### How to complete this task
Show every line in the records below that contains the word "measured".
[[ Given information, beginning ]]
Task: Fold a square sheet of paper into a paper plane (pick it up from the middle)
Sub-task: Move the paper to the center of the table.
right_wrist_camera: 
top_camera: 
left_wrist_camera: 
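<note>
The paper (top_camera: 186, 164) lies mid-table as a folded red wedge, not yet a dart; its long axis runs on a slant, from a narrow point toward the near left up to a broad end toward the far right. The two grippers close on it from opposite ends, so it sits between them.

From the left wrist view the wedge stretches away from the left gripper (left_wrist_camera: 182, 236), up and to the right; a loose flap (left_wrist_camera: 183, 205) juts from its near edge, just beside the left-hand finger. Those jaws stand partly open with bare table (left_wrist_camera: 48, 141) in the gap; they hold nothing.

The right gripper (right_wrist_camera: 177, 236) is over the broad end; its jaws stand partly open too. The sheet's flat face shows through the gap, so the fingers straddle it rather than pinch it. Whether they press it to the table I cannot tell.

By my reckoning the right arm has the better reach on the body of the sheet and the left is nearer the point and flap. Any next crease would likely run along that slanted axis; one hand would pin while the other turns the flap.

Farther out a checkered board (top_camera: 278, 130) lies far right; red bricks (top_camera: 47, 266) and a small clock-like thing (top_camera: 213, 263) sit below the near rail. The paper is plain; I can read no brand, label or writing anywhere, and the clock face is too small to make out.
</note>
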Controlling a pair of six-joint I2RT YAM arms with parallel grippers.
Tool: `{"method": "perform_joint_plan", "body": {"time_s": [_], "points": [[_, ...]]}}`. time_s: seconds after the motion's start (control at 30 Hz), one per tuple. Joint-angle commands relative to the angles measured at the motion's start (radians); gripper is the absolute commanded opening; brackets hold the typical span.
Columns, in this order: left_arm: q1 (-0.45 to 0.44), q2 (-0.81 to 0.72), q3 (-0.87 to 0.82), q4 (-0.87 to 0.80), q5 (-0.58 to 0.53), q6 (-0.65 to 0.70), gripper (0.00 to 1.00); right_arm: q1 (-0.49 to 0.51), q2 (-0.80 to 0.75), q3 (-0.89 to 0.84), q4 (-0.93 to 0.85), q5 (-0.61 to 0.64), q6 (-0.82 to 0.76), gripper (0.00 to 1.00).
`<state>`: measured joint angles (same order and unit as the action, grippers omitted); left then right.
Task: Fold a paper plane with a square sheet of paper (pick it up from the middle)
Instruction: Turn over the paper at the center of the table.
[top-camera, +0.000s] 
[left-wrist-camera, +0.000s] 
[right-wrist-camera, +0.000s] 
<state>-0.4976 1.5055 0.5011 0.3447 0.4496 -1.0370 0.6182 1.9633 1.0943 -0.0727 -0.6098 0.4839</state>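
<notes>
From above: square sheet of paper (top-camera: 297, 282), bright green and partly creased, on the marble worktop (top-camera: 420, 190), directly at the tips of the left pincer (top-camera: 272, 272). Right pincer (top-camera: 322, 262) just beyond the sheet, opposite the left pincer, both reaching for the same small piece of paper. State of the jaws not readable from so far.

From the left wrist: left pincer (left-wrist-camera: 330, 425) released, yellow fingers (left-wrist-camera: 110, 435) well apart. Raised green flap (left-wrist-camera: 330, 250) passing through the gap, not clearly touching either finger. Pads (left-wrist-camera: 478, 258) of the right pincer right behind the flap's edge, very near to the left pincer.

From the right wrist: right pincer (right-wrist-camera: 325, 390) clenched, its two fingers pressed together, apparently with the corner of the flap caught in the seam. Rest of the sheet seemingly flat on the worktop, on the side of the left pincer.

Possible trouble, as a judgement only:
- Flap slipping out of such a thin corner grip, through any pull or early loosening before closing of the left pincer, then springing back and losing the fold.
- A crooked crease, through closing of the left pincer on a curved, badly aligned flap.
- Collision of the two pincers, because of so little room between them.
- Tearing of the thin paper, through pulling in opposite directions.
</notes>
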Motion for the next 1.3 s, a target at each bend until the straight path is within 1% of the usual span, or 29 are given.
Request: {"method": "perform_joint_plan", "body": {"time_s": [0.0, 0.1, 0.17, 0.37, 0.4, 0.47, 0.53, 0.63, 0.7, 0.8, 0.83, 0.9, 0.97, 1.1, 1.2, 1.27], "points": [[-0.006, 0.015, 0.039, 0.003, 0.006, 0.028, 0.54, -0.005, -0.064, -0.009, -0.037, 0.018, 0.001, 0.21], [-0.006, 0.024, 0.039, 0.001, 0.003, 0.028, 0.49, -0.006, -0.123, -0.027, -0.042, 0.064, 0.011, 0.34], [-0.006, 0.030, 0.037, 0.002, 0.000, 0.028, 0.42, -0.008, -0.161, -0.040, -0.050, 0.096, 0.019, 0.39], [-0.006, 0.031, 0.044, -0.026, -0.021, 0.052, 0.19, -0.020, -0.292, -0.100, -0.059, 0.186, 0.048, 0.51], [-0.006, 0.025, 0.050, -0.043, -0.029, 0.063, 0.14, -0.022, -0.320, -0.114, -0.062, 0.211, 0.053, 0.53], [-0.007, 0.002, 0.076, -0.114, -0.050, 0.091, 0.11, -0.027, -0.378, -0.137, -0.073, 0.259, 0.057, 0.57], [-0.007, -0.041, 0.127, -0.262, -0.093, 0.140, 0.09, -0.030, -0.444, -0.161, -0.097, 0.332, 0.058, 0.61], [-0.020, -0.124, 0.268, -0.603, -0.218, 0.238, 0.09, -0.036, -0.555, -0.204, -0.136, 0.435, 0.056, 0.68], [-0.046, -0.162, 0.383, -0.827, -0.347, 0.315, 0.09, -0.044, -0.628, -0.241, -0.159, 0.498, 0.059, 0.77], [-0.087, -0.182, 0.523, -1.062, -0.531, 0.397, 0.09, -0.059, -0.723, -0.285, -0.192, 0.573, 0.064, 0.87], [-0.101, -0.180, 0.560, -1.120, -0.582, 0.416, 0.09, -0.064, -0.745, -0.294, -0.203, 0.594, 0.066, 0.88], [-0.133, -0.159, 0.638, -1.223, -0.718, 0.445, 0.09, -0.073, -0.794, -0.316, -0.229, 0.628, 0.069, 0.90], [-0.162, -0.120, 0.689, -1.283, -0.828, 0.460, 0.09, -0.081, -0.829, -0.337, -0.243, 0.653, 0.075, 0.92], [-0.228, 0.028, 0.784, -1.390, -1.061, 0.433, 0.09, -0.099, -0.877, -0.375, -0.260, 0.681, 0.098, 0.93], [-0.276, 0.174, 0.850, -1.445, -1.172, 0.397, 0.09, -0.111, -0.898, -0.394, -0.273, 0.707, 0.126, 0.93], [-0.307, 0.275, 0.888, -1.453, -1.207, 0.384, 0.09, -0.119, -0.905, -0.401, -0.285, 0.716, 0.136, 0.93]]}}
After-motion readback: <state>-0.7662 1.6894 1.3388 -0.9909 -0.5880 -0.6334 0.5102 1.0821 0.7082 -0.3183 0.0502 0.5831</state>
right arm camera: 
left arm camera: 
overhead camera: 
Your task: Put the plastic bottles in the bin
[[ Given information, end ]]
### Completed task
Tool: `{"method": "perform_joint_plan", "body": {"time_s": [_], "points": [[_, ...]]}}`. time_s: seconds after the motion's start (control at 30 Hz), one per tuple. Joint-angle commands relative to the angles measured at the motion's start (radians); gripper is the absolute commanded opening; brackets hold the typical span.
`<state>`: measured joint angles (same order and unit as the action, grippers omitted); left then right.

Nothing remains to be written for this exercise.